Caríssimos tios e primos,

Fui encarregado pela família de escrever a vocês, algo que faço com muito prazer, até porque creio ser quem tem coisas mais interessantes a contar. Acredito que já saibam de meu retorno e, além disso, tenham uma ideia do que era a Itália de dois anos, um ano atrás. Dito isso, aqui vai um resumo de minha história.

Em novembro de 1943, entrei num grupo de partigiani em Brusson (Aosta). Em 13 de dezembro de 1943, fui preso por uma patrulha da Milícia republicana fascista: estávamos ainda em fase de preparação, não estávamos armados: não houve confronto. Comigo foram presos dois rapazes e duas amigas minhas, ambas judias: Vanda e Luciana. Estávamos com documentos falsos: apesar disso, decidimos (nós três) admitir que éramos judeus, acreditando que seria a única forma de justificar nossa presença ali e evitar a condenação por atividade partigiana. Fomos, de fato, absolvidos: mas, como judeus, enviados a Carpi, para um campo de concentração.

Como temíamos, o lugar nada mais era que a antecâmara da deportação: em 22 de fevereiro de 1944, partimos todos, 650 desesperados. Crianças, mulheres, idosos, cinquenta confinados em cada vagão de carga, quatro dias e quatro noites de viagem, sem dormir, sem água. Vimos desfilar pelas frestas nomes de cidades austríacas, depois tchecas, depois polonesas. Finalmente, à noite, o trem para: já estamos cercados pelo arame farpado, chegamos em Auschwitz, na Silésia. Os alemães nos fazem descer, rápidos e metódicos nos dividem em três grupos: 95 homens válidos, 29 mulheres válidas e os outros. Minhas duas companheiras desapareceram na escuridão: não verei mais Vanda.

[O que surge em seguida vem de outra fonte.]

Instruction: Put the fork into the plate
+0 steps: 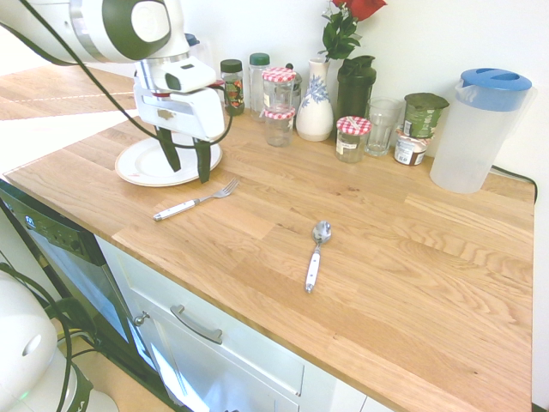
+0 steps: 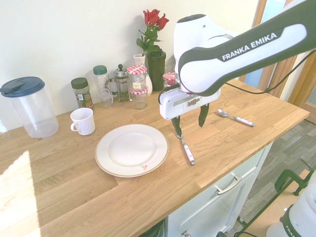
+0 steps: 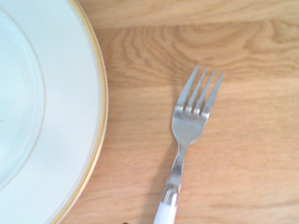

Digo logo que, de todo o trem, estamos ainda vivos 15. O grupo inteiro dos inválidos foi morto na câmara de gás naquela mesma noite: estavam entre eles Ylca, Ruggero e Raimondo. Remo estava comigo entre os 95: fomos enviados a Monowitz, campo anexo a Auschwitz. Raspam nosso cabelo, tatuam em nosso braço números progressivos, tiram nossas roupas e nos vestem com imundos trapos listrados: não éramos mais homens. Ninguém mais espera sair. No dia seguinte começa o trabalho e, para quem não morre, continuará por onze meses, sem um só dia de descanso. Quem quebra pedras, quem carrega tijolos, quem cava, quem transporta sacos de carvão e de cimento. Nenhum de nós entende alemão e, por isso, não economizam nas pancadas. Faz frio: nevou ainda em abril, o vento sopra gelado dos Cárpatos, fará frio também no verão, e nós passamos o dia todo ao ar livre, mesmo sob chuva.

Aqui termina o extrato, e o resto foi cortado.